Румынский офицер опустил глаза, заблестевшие от плохо скрываемого раздражения.
— Не верю я вашему Кугре, — сказал майор Чиокану после ухода офицера. — Это черствый аристократ, ненавидящий все народное.
— Прямо не знаю, что с ним делать, — покачал головой комбат.
— Имейте в виду, опасно любое попустительство.
— Я займусь им, — пообещал Чиокан.
Лысую макушку горы обегает ажурная кромка леса. Зеленые громады волн скатываются вниз, потом, будто пенясь, опять вымахивают выше и выше на гребни гор, приступом берут их шатровые вершины и, разбиваясь о редкие каменные утесы, вдруг обнажают крутые нагорья. Похоже, сплошь зеленое море бьется у берегов высокого скалистого острова. Зеленый прибой гремит и грохочет — всюду идет бой.
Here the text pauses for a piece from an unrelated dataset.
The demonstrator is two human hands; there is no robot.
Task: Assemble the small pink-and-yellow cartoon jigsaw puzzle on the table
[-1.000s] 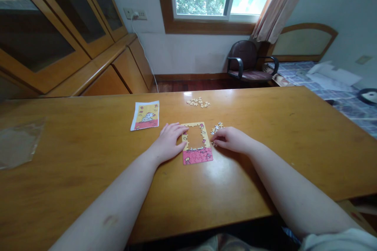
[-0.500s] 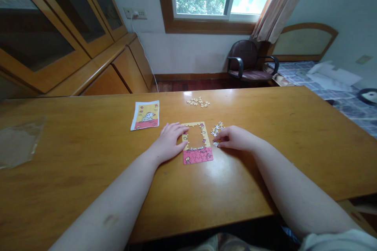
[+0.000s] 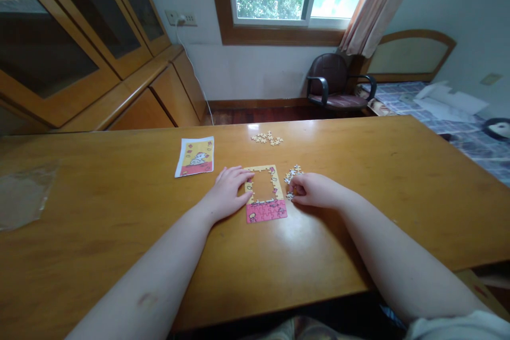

Березин подсел к Жарову с одной стороны, Моисеев — с другой.
— Так и пойдем вот, — сказал Григорий, — с вершины на вершину.
— Так-то оно так, — согласился начальник тыла, — только нам труднее, чем Суворову: техника ведь, подыми ее на такую кручу.
— Техника не та, согласен, но и люди другие.
— Живой, — обернулся Жаров на голос Амосова.
— Отлежался, — обнимая Фомича, рассмеялся солдат.
— Смотри, Зубец, — узнав разведчика, залюбовался майор его стройной фигурой, загорелым лицом с живым блеском синих глаз. — Дай и я обниму тебя!
После всех злоключений Зубец только что возвратился из медсанбата. Теперь отдохнул, поправился, залечил раны.
— А знаешь, — сказал Березин, — тебя ждет не дождется твой друг.
— Это кто? — не сразу понял Семен.
— Ион Бануш, — подсказал Фомич. — Раньше, говорит, хотел задушить тебя за показания немцам, а теперь — от радости. Это тот самый солдат, что, убив немецкого часового, выпустил тебя из клетки.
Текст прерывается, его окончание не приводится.